Michael Dokes vs. Mike Weaver

The Michael Dokes vs. Mike Weaver or, alternately, Mike Weaver vs. Michael Dokes, boxing fights were a pair of fights that occurred in 1982 and 1983 and were for the World Boxing Association's world Heavyweight title. Both fights were considered controversial due to a separate set of situations.[1] They are both among the most widely spoken about heavyweight boxing contests of the 1980s.

In their first encounter, won by Dokes by a first round technical knockout, controversy ensued because many thought the fight was stopped too soon. The World Boxing Association, which sanctioned the bout, ordered a rematch.[2] The controversy after the rematch, which was scored as a 15-rounds draw (tie) stemmed from the rematch's scoring, as many felt that either of the two boxers could have been given the win instead.[3]

The two contests were promoted by American boxing promoter Don King.
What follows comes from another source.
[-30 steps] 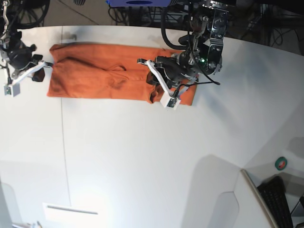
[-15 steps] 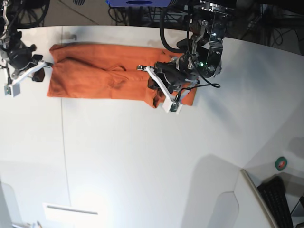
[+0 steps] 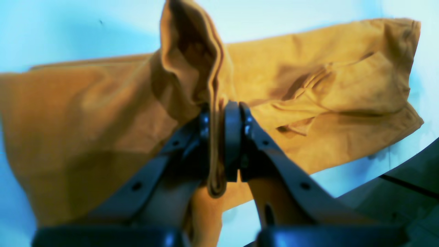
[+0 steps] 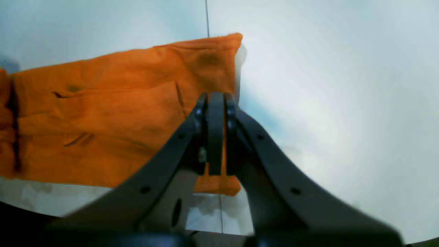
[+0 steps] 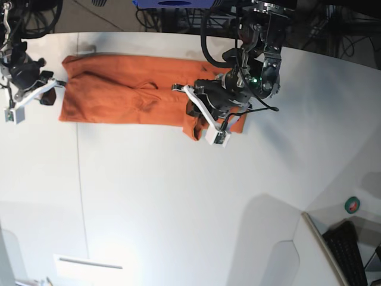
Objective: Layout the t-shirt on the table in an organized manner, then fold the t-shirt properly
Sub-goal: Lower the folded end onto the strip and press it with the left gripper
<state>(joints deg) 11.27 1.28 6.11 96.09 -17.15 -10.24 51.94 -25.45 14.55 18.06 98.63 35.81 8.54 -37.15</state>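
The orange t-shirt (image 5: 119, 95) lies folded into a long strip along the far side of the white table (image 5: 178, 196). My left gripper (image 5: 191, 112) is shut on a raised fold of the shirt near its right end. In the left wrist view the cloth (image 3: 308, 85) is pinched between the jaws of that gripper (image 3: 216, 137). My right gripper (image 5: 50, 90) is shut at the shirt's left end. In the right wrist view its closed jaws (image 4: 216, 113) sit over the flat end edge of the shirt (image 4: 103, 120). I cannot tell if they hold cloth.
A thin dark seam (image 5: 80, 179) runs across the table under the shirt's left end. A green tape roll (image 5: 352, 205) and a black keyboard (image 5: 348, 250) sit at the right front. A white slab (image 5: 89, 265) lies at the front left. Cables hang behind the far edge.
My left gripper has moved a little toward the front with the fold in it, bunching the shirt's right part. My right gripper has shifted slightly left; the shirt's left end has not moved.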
Mike Weaver was born June 13, 1951, in Gainesville, Texas. He moved early in his life with his family to Compton, California, before setting in Pomona. In 1968, Weaver joined the United States Marine Corps and he went on to serve in the Vietnam War.[4]

Weaver became an amateur boxer while with the Marines; out of 26 amateur fights, he won 23 and became all-Marines and all-Services champion, while also competing at AAU and Golden Gloves tournaments.
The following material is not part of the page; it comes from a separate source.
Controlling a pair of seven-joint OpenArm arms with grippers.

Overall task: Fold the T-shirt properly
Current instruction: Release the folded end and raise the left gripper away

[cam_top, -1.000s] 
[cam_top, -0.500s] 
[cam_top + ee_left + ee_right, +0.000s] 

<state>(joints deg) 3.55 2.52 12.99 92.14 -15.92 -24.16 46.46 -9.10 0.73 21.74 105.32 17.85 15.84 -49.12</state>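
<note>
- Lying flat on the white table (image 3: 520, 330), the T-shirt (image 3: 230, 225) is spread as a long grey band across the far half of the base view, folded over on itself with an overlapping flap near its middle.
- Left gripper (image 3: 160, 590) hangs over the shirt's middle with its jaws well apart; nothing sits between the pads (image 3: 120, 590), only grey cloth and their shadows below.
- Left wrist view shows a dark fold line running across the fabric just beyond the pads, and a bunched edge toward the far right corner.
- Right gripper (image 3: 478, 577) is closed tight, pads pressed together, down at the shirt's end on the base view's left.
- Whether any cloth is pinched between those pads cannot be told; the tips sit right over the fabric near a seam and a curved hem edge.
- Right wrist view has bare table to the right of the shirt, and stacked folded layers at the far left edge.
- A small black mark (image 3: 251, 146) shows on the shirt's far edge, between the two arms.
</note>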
As a professional boxer, Weaver was considered a journeyman at first; he only won six of his first twelve fights, losing the other six. But, during a sparring session with another fellow U.S. Marine, Ken Norton, he got encouragement from Norton to keep on boxing and to train better for his fights. This turned out to be a turning point in Weaver's career. He later gained experience by sparring other boxing greats, such as George Foreman, Ron Lyle and Muhammad Ali.[4]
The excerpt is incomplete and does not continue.